My arguement need not be compared to the "inaction" you probably rightfuly suggest, and inaction is somewhat at the heart of the problem.
Too little too late maybe, but in truth I dont know enough about what the police and the Government could have done, should have done or if they did in fact ignore the trends, to offer comment.
But if one who is familiar with the goings on in the Middle East did not expect some form of push back that would be damning of who ever is supposed to manage our security.
But I agree that implementing my idea would not be easy but as I said it would be a matter for our leaders to guide the response and really they can do that you know.
Not shining a light on a situation has more chance of others not following suit I would think, whereas how many other nutters now think what a great idea it is to commit a terrorist act to make the head lines.
But as you observe it would not be easy to hide motivation but again change can happen. Folk will be less interested in a criminal act than a terrorist act.
The whole point of terror attack is to cause fear and again starving them of oxygen would seem most reasonable.
Anyways thanks for discussing this with me and thanks for remaining most civil. And dont mistake me for one of those folk who look for reasons to minimise sentencing as I would support the death penalty if it came up for a vote... for all crimes I would cure or cull.

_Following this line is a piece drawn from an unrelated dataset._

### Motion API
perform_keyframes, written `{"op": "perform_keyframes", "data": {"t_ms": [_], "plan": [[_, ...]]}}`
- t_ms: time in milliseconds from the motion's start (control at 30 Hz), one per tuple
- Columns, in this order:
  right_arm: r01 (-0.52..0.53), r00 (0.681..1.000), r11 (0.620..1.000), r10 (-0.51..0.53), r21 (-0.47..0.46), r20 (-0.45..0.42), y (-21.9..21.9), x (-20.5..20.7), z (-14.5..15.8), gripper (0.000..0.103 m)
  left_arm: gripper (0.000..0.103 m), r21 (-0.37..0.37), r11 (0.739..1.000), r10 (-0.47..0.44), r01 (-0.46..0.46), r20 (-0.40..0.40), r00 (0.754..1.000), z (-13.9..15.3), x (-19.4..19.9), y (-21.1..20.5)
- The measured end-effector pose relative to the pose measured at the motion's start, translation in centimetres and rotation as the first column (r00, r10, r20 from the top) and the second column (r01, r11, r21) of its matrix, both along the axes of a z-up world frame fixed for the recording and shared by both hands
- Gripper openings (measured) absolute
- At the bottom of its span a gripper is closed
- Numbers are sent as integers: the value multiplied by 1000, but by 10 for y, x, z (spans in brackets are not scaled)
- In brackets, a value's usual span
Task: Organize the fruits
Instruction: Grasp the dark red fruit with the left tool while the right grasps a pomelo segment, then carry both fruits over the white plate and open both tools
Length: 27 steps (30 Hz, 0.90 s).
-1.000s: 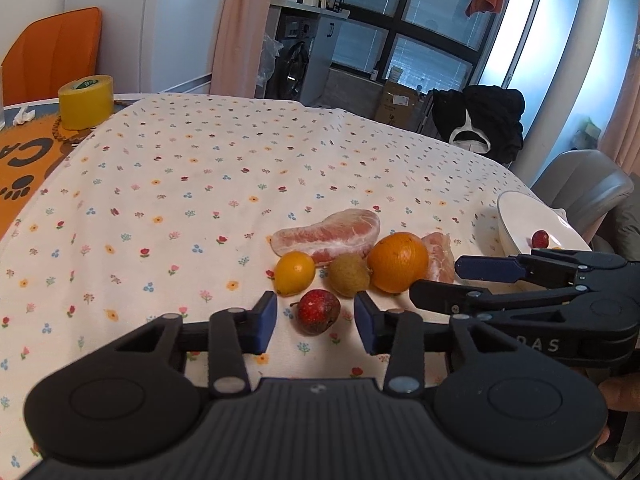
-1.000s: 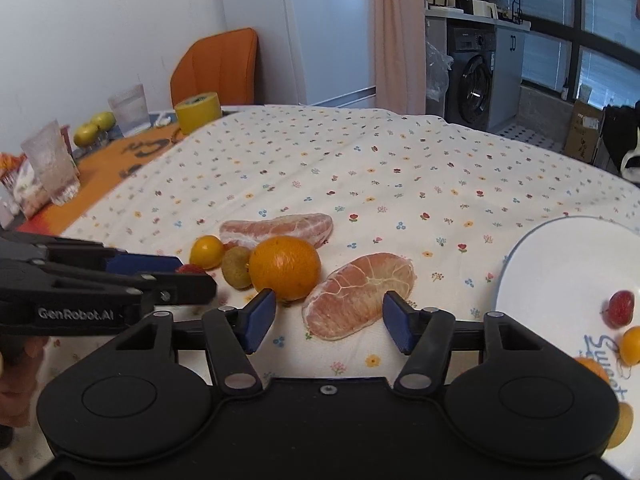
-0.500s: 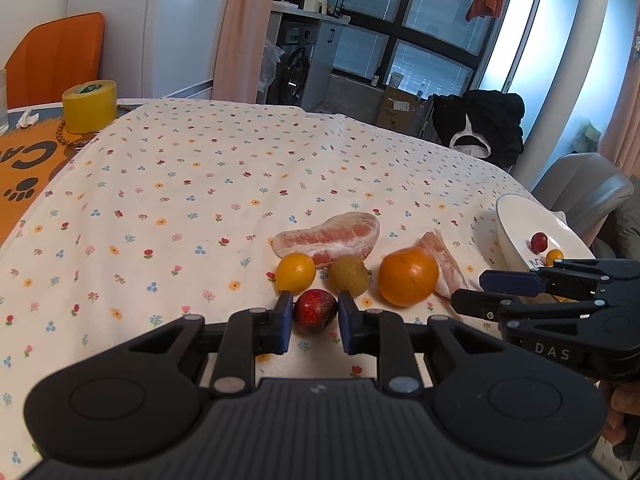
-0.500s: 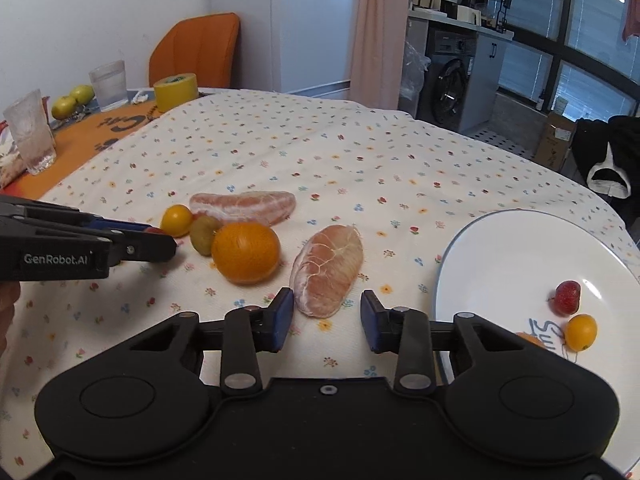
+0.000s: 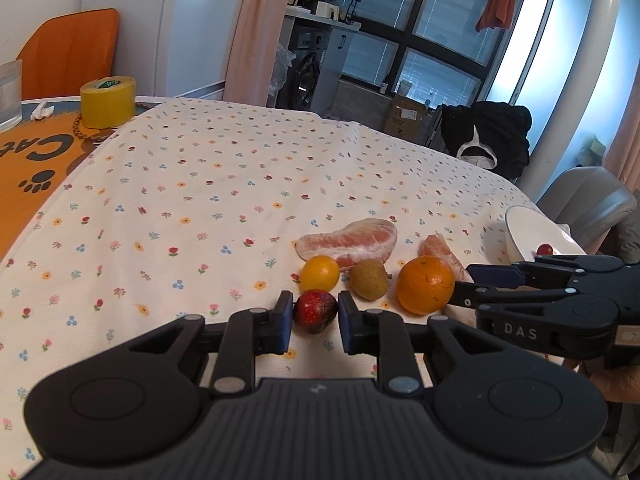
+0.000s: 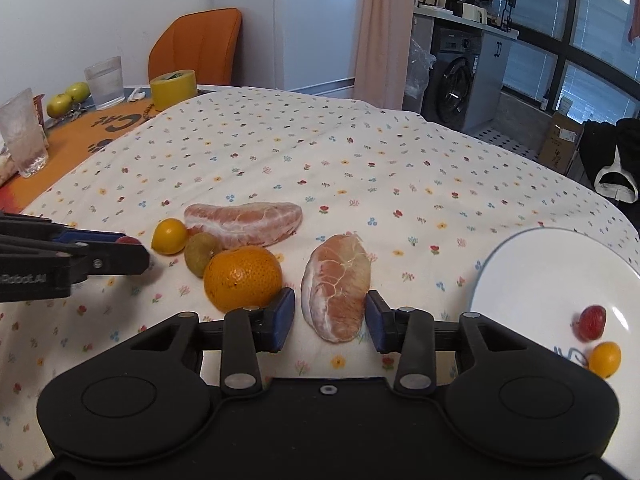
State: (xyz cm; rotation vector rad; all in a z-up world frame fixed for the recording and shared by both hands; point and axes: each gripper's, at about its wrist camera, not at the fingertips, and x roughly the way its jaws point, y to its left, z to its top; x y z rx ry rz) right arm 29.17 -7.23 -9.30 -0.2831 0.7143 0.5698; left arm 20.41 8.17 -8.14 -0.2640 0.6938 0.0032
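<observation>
Kitchen-ish room in the background: washing machine, big windows, pink curtain, an orange chair (image 6: pixel 196 42) in the upper left of the right wrist view. The table is covered with a white flowery tablecloth (image 5: pixel 224 184), and an orange mat (image 5: pixel 28 160) peeks out along the left edge with a yellow tape roll (image 5: pixel 107 101) sitting on it. In the right wrist view there are also two glasses and a couple of green apples (image 6: pixel 68 96) at far left.

The fruit sits bunched up in the middle of the cloth. The left gripper (image 5: pixel 311 318) has its blue pads pressed on both sides of a small red fruit (image 5: pixel 315 311) at the center-bottom of its view, so it's closed on it; whether the fruit is off the cloth is hard to say. Just behind it are a small yellow fruit (image 5: pixel 319 273) and a brownish-green fruit (image 5: pixel 369 279), with a long pomelo segment (image 5: pixel 352 240) behind those. An orange (image 5: pixel 425 285) is to the right of them.

The right gripper (image 6: pixel 330 322) is partly open around a second pomelo segment (image 6: pixel 338 286). The pads sit right at its sides, the right one touching or nearly so, with a thin gap on the left. The orange is just left of its left finger.

A white plate (image 6: pixel 532 276) is at the right edge of the right wrist view, holding another red fruit (image 6: pixel 591 322) and another small yellow fruit (image 6: pixel 605 359).
</observation>
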Motion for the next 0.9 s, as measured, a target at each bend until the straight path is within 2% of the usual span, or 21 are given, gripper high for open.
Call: {"op": "perform_keyframes", "data": {"t_ms": [333, 467, 900], "plan": [[-28, 1000, 999, 27, -19, -7, 12, 18, 0, 44, 22, -13, 1000, 7, -7, 5, 1000, 0, 0, 5], [-47, 999, 999, 46, -7, -18, 10, 15, 1, 34, 22, -9, 1000, 16, -16, 10, 1000, 2, -2, 5], [-40, 999, 998, 40, 49, 3, -15, -17, 16, 33, 22, 13, 1000, 4, -5, 52, 999, 22, -15, -13]]}}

Anyways give him a fair trial then hang him.
alex
xelasnave
23-12-2017, 04:55 PM
One more thing.
I dont notice any other trials where the motive comes out in the news.
And there is good reason for that.
Can you imagine the lawyer for the accused asking.
Where did you hear about this matter.
on the news.
what did you hear?
I heard the accussed was a terrorist and ran down people.
Lawyer. And what do you think about terrorists.
I bet that answer would have the lawyer seeking the removal of that person from the panel.
alex
AndrewJ
23-12-2017, 05:35 PM
Gday Alex
Part of me agrees with this bit, but only in the time between being charged until the trial starts. ie, you apparently can report on the motive "during" the trial, if it was brought up and answered in the trial.
You only have to listen to the likes of Faine/Epstein/Mitchell forensically interrogating witnesses down here when something happens, then going quiet once charged. ie Once charged eveyone has to forget anything they heard and once convicted/found innocent, its fair game again, but the damage has already beeen done, as google doesnt forget.
Perhaps its time to get rid of jury trials as the current social media phenomenon has completely bypassed the way the justice system works.
I always wondered why everyone but the judiciary has had to "move with the times" to get around the disruption of new technology.